A Tale of Two Cups: That Starbucks Sleeve Is Too Drab for Teavana

(Corrects weight of sleeve in graphic and description of the Teavana cups' paperboard in the third paragraph.)

Starbucks (SBUX) doesn’t want you to think about its ubiquitous coffee chain at all when you visit its fancy new Teavana teahouse, which just opened in New York and which Starbucks plans to spread across the country. And just to make sure, the company is taking the most familiar reminder out of your hands.

A Teavana experience—more relaxed and slightly pricier than the Starbucks equivalent—comes with a paper cup that can’t be mistaken for that old coffee receptacle. In fact, the gleaming white teacup feels almost too luxe for the trash when the tea’s gone. The heavier, double-walled insulated cup is made by Italian packaging manufacturer Seda. Details such as the embossed surface and distinctive lid shape denote Teavana’s upscale ambitions.

And while both the Starbucks and Teavana cups use poly-coated paperboard, Teavana’s contain no recycled material. Only Starbucks uses 10 percent recycled fiber, and the chain publicizes its green claims on the roughly 3 billion paper coffee cups it goes through each year.

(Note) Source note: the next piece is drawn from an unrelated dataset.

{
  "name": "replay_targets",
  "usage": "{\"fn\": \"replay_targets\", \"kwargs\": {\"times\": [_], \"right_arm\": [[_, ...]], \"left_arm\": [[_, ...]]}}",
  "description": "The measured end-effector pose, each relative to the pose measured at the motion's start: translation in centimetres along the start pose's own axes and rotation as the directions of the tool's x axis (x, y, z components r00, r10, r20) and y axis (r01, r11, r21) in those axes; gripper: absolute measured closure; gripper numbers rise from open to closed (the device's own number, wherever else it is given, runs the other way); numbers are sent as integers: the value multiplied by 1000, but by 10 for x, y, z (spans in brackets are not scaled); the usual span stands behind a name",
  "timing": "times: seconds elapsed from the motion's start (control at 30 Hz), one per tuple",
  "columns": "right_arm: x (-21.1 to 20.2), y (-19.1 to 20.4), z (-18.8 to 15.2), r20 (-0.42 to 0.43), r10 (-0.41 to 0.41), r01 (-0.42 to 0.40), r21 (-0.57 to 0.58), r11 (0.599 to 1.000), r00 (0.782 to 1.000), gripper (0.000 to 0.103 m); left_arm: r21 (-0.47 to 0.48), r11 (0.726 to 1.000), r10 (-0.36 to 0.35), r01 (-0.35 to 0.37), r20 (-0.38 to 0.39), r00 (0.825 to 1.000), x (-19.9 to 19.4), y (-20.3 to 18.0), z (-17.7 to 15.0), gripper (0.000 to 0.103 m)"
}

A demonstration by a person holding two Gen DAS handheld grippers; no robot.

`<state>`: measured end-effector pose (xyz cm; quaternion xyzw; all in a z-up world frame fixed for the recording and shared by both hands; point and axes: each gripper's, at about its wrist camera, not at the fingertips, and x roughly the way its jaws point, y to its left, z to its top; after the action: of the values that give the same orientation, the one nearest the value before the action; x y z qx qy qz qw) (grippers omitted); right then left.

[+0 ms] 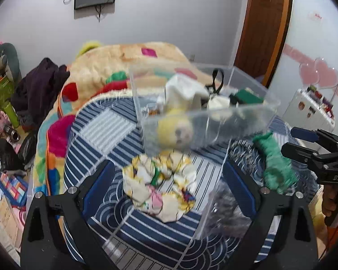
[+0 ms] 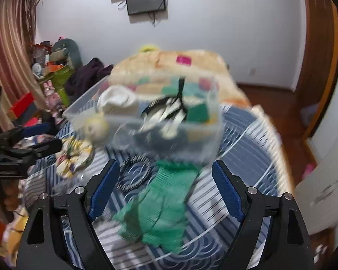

Consumers are sure to see more of Teavana’s paper cups in the near future: The company is targeting 1,000 teahouses in North America within 10 years. Bloomberg Businessweek asked Starbucks’s Daniele Monti, creative director for emerging brands, to walk us through the design difference between the two cups:

Wong is an associate editor for Bloomberg Businessweek. Follow her on Twitter @venessawwong.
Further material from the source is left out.